Friday, December 29, 2006

Would water be a good automotive fuel?

There have been a number of companies and inventors whom have claimed the ability to utilize water as a fuel, and it may very well be possible. Still, the question must be asked, would water be a good fuel?

For one thing, if clean water is a water fuel requirement, then it seems quite obvious that water is not a good fuel. Already some futurists speculate that one day soon clean water will be far more valuable than oil, for example. If America started water guzzling the way it gas-guzzles, I can't imagine how that could be a good thing.

If clean water is not needed, then it would seem dirty water will either have to be purified, or significant sediment and residue deposits could form in engines, valves, etc. - possibly transferring vehicle expenses from fuel to maintenance and water filtering. Moreover, it seems salt water would be needed. Would desalination be required?

For another thing, hydrogen advocates often claim that fuel cell vehicles running on hydrogen will only emit clean water vapor. How do we know that such 'clean' emissions won't have an unintended effect? For many decades carbon emissions were not considered a pollutant because carbon was natural, however, everything in life is determined by balance. Too much carbon, even too much oxygen, can be dangerous. Isn't it possible that unnatural, massive increases in humidity might have some unintended affect on the atmosphere?

Whenever something seems too good to be true I am always reminded of the economic principle of TINSTAFL - there is no such thing as a free lunch.

2 Comments:

At 12:53 PM, Blogger Indigo said...

I would think that too much water vapor emissions could cause climate change. Can you imagine what huge quantities of excess water vapor could do to areas of saline wetlands? It would kill off plants an fauna that require a saltwater environment.

I think EV Cars are the only real environmentaly sustainable transportation technology.

 
At 11:59 AM, Blogger robertg222 said...

Well sense water in the air accounts for 97 percent of the heat trapping effect and CO2 only accounts for 3 percent and that less the 1 percent of the CO2 is man made it would make a lot of sense that pumping a lot of water into the air will have a much greater effect than CO2. Now whether it has a good effect or bad effect is up for debate.

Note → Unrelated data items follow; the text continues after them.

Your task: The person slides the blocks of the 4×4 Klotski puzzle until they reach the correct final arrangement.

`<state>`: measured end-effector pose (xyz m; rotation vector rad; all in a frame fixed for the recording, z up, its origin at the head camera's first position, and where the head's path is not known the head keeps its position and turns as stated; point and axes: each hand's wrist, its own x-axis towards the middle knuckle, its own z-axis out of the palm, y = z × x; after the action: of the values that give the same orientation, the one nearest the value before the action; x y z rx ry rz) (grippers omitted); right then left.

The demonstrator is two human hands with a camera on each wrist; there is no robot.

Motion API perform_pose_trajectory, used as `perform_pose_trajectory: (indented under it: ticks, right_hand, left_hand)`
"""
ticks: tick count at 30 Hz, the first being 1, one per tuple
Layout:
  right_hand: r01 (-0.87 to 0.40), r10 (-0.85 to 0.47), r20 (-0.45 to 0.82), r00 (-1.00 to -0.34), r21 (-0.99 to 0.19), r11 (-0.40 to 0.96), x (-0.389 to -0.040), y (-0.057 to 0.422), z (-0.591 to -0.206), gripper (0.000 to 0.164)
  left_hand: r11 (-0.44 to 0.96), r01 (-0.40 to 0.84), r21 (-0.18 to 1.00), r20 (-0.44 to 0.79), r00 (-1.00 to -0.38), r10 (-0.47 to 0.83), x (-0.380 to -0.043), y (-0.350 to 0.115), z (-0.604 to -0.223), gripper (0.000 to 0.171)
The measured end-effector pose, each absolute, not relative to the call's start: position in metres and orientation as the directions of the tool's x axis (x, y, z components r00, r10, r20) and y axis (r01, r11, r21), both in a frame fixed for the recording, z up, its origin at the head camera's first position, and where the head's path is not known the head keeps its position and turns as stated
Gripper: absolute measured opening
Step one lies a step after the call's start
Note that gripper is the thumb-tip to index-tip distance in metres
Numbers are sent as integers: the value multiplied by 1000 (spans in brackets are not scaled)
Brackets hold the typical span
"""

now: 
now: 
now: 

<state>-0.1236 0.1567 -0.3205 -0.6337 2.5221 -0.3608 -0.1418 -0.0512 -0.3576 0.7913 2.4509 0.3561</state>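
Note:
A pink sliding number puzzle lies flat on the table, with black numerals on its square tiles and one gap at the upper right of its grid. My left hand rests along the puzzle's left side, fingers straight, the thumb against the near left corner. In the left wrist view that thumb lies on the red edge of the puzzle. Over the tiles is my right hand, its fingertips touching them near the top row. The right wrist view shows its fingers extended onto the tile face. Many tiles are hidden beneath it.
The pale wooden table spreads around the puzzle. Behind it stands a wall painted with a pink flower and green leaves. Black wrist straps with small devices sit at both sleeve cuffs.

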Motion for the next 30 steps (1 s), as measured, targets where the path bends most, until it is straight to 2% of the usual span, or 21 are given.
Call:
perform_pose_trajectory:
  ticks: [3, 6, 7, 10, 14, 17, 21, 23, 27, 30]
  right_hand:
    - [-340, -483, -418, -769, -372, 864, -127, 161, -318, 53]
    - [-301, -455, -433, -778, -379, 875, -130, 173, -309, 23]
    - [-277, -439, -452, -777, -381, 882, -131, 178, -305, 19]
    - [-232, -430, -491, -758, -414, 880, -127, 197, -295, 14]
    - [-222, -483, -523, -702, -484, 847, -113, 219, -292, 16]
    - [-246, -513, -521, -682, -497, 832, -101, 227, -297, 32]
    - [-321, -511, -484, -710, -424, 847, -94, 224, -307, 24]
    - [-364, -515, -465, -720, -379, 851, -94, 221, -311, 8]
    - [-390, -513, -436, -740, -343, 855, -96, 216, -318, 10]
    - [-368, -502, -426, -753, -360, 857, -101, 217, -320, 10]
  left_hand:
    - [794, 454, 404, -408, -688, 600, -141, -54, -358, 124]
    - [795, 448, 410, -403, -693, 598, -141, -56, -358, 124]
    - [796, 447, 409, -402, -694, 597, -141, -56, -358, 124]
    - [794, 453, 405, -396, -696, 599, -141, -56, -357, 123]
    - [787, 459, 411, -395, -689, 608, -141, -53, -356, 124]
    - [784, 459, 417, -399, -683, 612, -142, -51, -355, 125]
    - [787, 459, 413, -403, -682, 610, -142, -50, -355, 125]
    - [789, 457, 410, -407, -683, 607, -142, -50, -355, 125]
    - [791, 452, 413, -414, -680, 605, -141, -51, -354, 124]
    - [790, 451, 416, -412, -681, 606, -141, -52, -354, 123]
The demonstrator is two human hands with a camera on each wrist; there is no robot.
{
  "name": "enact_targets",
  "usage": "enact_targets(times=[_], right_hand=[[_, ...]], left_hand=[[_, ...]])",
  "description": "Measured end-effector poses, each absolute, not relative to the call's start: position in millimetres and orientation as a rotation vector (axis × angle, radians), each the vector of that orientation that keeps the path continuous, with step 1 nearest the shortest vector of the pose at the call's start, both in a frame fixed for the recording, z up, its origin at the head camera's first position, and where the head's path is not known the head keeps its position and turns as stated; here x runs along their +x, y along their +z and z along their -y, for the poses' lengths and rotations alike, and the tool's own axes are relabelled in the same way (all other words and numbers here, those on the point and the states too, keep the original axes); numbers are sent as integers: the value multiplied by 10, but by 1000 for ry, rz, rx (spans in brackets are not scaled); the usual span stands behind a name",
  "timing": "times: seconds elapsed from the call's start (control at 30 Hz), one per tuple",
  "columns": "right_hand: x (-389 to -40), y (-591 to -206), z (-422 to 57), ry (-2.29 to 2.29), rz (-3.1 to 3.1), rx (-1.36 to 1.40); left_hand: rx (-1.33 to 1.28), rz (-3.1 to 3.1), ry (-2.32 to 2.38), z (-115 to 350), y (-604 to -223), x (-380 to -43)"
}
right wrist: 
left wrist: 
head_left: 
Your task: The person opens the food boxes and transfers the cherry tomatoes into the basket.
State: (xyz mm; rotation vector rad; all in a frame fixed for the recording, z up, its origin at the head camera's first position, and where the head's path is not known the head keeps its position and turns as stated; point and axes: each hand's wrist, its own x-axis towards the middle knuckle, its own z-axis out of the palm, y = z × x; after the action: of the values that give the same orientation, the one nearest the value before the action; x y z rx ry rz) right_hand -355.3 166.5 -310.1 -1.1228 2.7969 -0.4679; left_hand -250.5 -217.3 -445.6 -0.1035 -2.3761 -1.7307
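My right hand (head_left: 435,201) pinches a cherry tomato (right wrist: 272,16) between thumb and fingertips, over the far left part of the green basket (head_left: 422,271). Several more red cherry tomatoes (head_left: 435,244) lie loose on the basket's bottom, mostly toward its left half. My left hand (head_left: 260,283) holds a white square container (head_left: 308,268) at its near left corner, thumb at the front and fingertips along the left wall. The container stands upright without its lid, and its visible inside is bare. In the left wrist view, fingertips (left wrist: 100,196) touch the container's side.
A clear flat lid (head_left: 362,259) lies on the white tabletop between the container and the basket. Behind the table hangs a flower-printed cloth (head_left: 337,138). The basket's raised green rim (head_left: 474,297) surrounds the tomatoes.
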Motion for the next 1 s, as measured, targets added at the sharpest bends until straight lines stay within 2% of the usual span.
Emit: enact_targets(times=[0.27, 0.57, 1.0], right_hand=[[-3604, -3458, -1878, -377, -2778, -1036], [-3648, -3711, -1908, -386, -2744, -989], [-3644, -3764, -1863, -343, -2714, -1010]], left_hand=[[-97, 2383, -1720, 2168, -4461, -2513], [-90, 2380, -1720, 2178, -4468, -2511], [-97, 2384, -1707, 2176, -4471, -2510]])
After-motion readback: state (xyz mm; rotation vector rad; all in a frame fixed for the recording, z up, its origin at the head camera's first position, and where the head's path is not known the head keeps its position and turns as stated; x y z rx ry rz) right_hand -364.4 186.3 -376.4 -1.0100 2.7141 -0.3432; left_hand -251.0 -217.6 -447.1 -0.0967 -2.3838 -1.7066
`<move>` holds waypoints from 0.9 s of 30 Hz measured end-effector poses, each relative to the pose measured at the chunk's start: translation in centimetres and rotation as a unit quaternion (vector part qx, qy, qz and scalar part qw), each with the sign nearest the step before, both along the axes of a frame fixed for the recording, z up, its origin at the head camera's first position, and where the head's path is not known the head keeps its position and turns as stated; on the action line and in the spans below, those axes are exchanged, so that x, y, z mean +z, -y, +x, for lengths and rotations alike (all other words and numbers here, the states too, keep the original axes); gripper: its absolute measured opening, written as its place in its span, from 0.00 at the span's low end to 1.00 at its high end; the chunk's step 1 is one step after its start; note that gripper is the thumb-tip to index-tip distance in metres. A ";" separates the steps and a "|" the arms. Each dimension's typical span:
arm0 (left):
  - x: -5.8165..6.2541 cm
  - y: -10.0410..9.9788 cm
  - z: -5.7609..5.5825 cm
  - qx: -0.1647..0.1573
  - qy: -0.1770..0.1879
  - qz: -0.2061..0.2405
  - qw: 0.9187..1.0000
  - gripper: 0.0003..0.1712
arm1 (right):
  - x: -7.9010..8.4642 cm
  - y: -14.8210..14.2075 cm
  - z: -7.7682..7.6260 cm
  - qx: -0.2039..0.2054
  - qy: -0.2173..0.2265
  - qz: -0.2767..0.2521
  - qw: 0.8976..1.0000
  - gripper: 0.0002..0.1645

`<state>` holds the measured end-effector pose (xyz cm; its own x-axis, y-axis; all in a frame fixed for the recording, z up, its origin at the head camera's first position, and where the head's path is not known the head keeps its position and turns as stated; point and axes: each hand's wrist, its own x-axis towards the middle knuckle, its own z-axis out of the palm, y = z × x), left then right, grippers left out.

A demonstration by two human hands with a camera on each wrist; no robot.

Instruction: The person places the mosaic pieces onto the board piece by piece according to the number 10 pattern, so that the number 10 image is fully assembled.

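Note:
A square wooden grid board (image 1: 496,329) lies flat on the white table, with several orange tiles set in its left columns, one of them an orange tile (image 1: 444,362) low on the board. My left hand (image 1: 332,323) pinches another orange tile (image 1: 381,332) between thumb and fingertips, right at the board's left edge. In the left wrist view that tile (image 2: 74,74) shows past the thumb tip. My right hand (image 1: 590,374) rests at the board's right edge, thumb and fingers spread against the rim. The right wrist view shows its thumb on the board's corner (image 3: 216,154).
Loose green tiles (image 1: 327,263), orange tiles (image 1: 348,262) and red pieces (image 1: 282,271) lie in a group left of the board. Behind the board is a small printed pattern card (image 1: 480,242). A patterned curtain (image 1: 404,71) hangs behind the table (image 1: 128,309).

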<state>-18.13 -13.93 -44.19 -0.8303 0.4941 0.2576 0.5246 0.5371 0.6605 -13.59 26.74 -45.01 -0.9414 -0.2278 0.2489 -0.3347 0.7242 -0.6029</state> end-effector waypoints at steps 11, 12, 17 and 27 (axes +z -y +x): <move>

Activists of various flavors have managed to get people's shorts in a knot over enhanced greenhouse (the concept of increased atmospheric greenhouse gas availability cranking up the misnamed 'greenhouse effect' and causing catastrophic surface heating). One major problem with this hypothesis that always seems to get lost or glossed over is that there has been three times more greenhouse gas in the atmosphere than required to deliver the current greenhouse effect since at least the end of the last great glaciation. There has never been a need for anthropogenic greenhouse enhancement to increase potential greenhouse warming because the atmosphere is already opaque in the relevant absorption bands in most regions (that is, there's 'competition' between overabundant GHG molecules for available outbound infrared radiation with only limited, regional potential remaining). This is why catastrophic warming scenarios generated by woeful 'climate models' are so laughable because models are programmed only with 'positive feedbacks' (even greater warming from trivial increase in absorber availability) while real world potential actually works with negative feedback (you get progressively less bang for your buck by adding more GHGs because there's insufficient suitable infrared radiation to go around). So, why the hysteria over something that physically cannot happen?